Matto Kämpf: Tante Leguan

Matto Kämpf: Tante Leguan

Der Berner Satiriker Matto Kämpf nennt seinen neusten Roman «Tante Leguan», angesiedelt in der Szene des Kulturjournalismus, ein «klassisches Feel-Bad-Book». Das Werk hält was es verspricht – ob es das sollte, ist fraglich.

Lena, Hans und Martina, drei Kulturjournalisten Mitte dreissig, fürchten, ihre besten Zeiten schon hinter sich zu haben. Ihre Arbeit in einer kleinen Tageszeitung, wo sie sich mit ihrem Mitarbeiter «Sportarsch» und ihrem Vorgesetzten «Idiot» herumschlagen müssen, hat sie zu weltmüden Zynikern gemacht, mehr bedacht auf die nächste Mittagspause als auf die Qualität ihrer Rezensionen. «Lena schreibt über Kunst, Hans über Film und ich über Musik. Literatur machen wir alle. Theater müssen wir alle. Tanz hassen wir alle». Ihr sediertes Leben zwischen Apero, Kulturbetrieb und Lieblingsbar gerät aus der Bahn als eine mysteriöse CD der chinesischen Band «Tante Leguan» auf ihren Schreibtischen landet. Sie beschliessen, der Sache auf den Grund zu gehen und nach Peking zu reisen.

Was von Matto Kämpf zunächst als Road-Trip, inklusive Kulturschock und Detektivarbeit, aufgegleist wird, kommt bald wieder zum Stillstand. Nach knapp einem Drittel des Romans sitzen die drei Freunde wieder in ihrer Redaktion, ohne lebensverändernde Erfahrungen gemacht zu haben. Nichtsdestotrotz sind sie nun auf den Geschmack gekommen. Sie überzeugen den «Idioten» zu immer neuen Reiseberichten, führen investigative Interviews in Neapel, essen Kalbsköpfe in Lyon, stellen sich in La Brévine in Unterwäsche in den Schnee und frieren. Schlauer werden sie dabei aber nie, ihr Pessimismus hält sich wacker.
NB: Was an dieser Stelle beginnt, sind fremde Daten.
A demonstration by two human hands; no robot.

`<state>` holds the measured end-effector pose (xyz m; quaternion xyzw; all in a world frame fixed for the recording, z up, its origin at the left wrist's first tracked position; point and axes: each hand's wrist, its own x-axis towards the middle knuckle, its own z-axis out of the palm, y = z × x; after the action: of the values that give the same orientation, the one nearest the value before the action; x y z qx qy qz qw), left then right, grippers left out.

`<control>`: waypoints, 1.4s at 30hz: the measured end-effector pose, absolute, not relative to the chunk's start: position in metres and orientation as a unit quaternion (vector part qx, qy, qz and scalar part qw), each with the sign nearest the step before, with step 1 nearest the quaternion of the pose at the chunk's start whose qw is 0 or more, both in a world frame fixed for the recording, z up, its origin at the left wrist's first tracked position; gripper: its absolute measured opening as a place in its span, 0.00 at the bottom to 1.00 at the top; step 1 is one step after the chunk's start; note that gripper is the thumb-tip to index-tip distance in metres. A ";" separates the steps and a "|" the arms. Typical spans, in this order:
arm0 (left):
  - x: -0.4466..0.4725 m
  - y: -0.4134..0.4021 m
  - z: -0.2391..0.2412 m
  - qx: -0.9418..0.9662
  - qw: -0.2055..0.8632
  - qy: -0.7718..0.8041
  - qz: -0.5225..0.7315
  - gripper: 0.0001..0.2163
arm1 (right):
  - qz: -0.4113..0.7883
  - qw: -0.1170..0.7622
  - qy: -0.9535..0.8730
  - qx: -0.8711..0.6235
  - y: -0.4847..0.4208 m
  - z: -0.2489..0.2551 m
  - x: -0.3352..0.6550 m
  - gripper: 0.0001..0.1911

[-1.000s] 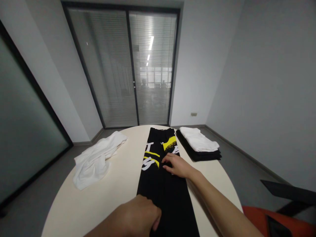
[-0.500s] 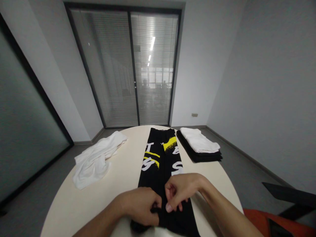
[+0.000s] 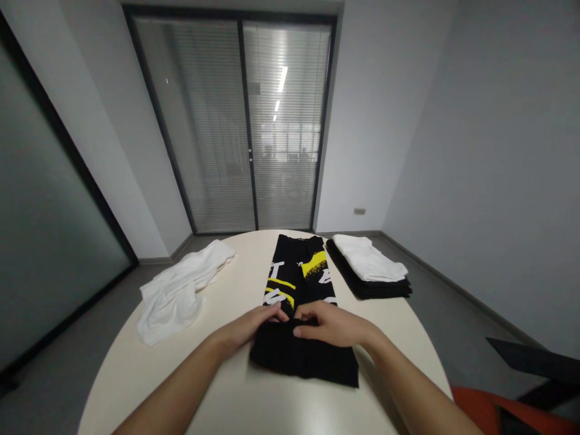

Der Roman liest sich stellenweise als eine gelungene Satire auf den kulturjournalistischen Betrieb, wird aber – trotz einer Länge von nur knapp 150 Seiten – zunehmend repetitiv. Die drei Protagonisten bleiben flach gezeichnet, ihre ironische Distanz, die sie zu der Welt, aber auch zwischen sich selbst, gewohnheitsmässig aufrechterhalten, wird nur selten durchbrochen. Ihre sarkastischen, vor popkulturellen Referenzen triefenden Gespräche über Kunst und die allgemeine Schlechtigkeit der Welt sind oft eher bemüht absurd als liebenswert schrullig. Das mag beabsichtigt sein, wirkt nach einer Weile aber trotzdem eher ermüdend als gewinnend. Kämpfs Versprechen, ein «Feel-Bad-Book» geschrieben zu haben, bewahrheitet sich somit – aber sollte dies wirklich das Ziel sein?

Diskussion (1)

  1. ptheis sagt:

    Lieber Lorenz,

    schon sehr gut geworden, das könnte so in den allermeisten Schweizer Feuilletons gedruckt werden. Im Grunde – das war jetzt aber noch nicht gefragt – müsste man von Deinen Beobachtungen aus versuchen, ein paar Schneisen zu schlagen. Zum einen geht es da ja um das Genre „Punkroman“, was sich vertiefen liesse (Traditionen, Vorbilder, Definition überhaupt), zum anderen wäre noch zu klären, ob sich über diesen Text auch etwas Substantielles über den Zustand des Kulturjournalismus herausfiltern liesse. Wäre aber ein zweiter Schritt. Der erste ist bereits gelungen.